Con tantas pruebas deportivas de soporte institucional, aumenta el sedentarismo entre los pitiusos que no se atreven a salir de casa. Es como una paradoja al estilo sabio oriental que corta con su afilada katana al impertinente mosquito que perturba el nirvana meditativo.
Autovías, calles y pueblos cortados, atascos tremendos, grave riesgo de ser atropellado por algún escandinavo ataviado con un maillot fosforito, estruendo inarmónico de verbena isotónica y algarabía de aficionados a los trabajos forzados, gran parte de las fuerzas del orden dedicadas a acompañar a los nativos o forasteros deportistas que necesitan competir a la vista de todo el mundo…
Esto del deporte organizado para molestar a los demás provoca mucho sedentarismo, enfados y subidas de tensión; también visitas al bar, si llegas caminando, donde puedes pedir alguna copa que sienta infinitamente mejor que cualquier repelente brebaje de dopado publicitario. Desde el refugio de una mesa bien surtida observas a la legión de sufridores ciclistas o agónicos corredores, tan serios que sudan y juran en arameo cuando te ven brindar alegremente. Cuestión de saber jugar.

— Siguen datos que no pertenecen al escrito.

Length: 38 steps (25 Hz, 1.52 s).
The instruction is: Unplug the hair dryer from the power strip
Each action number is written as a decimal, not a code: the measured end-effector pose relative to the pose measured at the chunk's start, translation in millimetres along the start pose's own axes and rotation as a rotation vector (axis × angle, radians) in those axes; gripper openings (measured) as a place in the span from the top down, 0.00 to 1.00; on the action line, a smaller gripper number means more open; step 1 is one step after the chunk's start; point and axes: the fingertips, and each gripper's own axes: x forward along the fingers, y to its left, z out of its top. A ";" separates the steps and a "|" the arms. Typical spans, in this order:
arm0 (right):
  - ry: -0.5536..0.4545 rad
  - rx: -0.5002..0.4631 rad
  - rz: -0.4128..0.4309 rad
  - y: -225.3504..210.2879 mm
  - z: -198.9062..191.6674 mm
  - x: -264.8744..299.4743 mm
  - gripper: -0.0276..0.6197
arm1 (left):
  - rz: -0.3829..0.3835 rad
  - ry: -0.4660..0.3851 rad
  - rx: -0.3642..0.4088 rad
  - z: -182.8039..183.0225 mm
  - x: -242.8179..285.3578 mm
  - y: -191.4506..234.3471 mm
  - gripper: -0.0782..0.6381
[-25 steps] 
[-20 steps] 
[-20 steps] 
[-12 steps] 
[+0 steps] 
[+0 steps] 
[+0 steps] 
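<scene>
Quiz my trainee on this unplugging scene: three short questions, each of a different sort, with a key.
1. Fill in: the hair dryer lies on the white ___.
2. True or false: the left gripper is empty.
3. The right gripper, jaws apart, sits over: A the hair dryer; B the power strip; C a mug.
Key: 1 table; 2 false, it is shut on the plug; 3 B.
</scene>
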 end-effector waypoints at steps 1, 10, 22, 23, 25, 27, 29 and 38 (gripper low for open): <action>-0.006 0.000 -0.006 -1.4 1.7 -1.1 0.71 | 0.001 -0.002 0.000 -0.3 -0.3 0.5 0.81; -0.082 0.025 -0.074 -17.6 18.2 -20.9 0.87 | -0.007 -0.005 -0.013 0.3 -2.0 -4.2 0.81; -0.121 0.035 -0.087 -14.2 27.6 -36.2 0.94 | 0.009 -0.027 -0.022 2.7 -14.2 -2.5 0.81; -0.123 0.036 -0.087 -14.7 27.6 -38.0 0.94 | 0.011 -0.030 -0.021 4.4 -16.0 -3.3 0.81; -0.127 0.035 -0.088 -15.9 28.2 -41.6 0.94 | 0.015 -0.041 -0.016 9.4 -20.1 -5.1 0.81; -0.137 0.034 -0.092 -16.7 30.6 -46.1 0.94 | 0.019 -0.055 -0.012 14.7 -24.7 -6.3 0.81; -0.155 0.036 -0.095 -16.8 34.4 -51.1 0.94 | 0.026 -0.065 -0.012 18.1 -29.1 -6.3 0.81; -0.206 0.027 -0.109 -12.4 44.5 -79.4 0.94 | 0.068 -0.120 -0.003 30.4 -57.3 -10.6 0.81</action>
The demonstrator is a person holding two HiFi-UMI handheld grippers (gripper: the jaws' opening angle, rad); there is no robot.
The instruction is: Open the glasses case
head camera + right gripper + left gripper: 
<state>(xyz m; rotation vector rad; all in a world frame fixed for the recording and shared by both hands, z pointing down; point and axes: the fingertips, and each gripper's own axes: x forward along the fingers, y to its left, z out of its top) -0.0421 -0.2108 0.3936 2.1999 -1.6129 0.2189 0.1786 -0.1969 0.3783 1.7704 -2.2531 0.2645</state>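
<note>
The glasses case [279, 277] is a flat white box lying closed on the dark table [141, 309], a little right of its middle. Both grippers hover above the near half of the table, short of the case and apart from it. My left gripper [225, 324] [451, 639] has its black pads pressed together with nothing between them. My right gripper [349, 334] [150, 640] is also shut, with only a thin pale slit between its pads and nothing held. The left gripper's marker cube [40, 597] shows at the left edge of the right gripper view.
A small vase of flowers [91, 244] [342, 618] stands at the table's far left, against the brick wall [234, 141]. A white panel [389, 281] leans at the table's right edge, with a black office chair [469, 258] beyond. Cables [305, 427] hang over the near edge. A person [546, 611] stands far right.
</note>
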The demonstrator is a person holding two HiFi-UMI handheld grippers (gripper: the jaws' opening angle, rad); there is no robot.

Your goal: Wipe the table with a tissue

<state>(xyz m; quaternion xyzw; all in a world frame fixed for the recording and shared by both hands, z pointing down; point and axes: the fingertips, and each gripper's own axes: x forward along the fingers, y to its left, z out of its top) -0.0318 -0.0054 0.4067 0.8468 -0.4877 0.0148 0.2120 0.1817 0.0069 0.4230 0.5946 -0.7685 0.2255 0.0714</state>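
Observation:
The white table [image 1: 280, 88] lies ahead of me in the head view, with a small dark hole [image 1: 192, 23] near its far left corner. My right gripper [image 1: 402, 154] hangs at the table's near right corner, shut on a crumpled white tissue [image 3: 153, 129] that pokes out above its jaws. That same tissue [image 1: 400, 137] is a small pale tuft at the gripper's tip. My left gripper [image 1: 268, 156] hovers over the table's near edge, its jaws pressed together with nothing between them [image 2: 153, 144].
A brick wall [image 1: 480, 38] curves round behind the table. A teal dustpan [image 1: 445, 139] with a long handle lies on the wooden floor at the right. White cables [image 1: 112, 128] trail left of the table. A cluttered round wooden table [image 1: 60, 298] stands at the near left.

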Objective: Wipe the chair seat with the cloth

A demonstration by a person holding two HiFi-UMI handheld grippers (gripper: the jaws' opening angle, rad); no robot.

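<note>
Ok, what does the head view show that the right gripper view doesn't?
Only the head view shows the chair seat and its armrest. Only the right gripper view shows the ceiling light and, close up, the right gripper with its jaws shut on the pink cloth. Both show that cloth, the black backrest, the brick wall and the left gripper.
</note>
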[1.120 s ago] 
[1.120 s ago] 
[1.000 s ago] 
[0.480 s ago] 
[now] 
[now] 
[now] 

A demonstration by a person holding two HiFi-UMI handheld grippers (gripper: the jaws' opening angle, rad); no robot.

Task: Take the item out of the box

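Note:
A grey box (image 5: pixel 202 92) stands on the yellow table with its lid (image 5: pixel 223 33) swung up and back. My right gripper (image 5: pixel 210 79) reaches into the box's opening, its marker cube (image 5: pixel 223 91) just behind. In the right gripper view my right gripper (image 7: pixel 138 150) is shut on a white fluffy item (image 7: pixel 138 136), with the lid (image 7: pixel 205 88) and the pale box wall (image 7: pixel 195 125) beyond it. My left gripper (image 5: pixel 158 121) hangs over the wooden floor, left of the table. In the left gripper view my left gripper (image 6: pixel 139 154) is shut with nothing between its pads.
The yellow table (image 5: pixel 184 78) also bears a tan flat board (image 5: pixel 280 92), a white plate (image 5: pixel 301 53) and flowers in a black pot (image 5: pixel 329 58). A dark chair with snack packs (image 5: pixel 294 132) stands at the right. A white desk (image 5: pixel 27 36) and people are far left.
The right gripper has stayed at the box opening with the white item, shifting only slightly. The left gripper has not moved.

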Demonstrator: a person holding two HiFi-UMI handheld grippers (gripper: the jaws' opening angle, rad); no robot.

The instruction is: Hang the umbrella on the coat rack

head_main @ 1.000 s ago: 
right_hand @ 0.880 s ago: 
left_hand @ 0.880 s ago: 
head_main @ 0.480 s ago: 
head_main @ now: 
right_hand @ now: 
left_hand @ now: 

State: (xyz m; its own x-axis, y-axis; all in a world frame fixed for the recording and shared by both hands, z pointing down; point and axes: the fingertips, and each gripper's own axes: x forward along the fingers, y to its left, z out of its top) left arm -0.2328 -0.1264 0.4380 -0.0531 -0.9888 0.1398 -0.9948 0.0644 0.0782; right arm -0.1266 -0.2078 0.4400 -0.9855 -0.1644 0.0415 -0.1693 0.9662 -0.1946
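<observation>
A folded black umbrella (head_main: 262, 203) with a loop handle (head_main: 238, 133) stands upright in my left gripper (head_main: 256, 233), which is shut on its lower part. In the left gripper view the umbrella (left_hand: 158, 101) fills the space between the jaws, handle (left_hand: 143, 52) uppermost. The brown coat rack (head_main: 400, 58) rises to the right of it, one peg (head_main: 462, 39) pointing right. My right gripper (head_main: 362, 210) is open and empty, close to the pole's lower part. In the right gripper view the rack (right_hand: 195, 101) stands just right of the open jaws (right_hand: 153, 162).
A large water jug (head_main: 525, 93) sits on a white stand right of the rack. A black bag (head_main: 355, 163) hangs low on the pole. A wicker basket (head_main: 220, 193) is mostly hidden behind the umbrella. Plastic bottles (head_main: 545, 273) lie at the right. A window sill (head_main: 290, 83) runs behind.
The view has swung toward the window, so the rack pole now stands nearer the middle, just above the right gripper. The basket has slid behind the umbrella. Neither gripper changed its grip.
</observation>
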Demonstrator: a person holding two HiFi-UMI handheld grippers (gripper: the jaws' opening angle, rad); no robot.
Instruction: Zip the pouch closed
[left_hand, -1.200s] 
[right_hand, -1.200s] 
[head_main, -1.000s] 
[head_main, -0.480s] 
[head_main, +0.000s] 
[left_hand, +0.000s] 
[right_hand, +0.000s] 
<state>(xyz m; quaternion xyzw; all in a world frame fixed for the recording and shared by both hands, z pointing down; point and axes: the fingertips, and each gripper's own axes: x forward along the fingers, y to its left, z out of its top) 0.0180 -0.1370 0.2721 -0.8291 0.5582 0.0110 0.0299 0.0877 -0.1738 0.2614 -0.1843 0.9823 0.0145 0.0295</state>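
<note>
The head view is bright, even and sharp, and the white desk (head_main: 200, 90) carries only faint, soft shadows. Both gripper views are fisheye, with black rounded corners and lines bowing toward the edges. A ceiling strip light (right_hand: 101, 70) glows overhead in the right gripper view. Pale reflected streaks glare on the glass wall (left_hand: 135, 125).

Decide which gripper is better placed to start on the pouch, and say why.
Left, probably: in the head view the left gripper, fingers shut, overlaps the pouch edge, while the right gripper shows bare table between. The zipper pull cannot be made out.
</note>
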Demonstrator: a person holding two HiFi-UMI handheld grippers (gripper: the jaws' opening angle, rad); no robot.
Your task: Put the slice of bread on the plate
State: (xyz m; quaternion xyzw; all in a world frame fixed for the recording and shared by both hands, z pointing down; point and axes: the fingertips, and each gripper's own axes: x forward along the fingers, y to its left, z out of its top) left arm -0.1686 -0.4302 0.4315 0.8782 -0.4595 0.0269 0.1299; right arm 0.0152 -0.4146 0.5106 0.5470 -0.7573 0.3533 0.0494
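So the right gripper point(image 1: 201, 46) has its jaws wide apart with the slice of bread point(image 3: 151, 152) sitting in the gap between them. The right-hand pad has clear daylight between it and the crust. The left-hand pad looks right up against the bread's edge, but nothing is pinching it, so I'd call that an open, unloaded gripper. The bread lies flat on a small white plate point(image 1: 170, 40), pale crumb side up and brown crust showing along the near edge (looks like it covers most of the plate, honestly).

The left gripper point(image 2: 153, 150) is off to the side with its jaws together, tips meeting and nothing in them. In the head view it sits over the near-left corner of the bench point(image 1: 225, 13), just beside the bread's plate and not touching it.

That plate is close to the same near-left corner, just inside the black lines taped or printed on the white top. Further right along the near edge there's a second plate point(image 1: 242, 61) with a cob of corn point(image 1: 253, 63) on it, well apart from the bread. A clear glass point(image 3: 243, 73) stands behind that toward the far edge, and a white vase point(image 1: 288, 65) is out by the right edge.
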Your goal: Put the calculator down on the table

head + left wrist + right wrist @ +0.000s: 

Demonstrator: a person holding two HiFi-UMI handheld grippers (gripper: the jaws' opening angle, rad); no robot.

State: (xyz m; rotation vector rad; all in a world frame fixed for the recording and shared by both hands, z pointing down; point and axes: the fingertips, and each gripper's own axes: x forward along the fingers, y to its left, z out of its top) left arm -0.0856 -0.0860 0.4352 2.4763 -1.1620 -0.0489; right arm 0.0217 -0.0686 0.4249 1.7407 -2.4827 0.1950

Cuenta la leyenda que Bodhidharma llegó al extremo de cortarse los párpados porque una vez se quedó grogui mientras meditaba. Cuando sus párpados tocaron el suelo ascendieron dando origen a la primera planta del té. Por eso dicen que el sabor del Zen y el sabor del té son lo mismo.
El deporte, como la meditación, están muy bien siempre que no se caiga en fanatismos. Pero estas pruebas subvencionadas de deporte competitivo (¿también quieren regular nuestro ocio?) parecen diseñadas para destrozar la convivencia y serenidad otoñal. Con lo cual su efecto tiene muy poco de deportivo.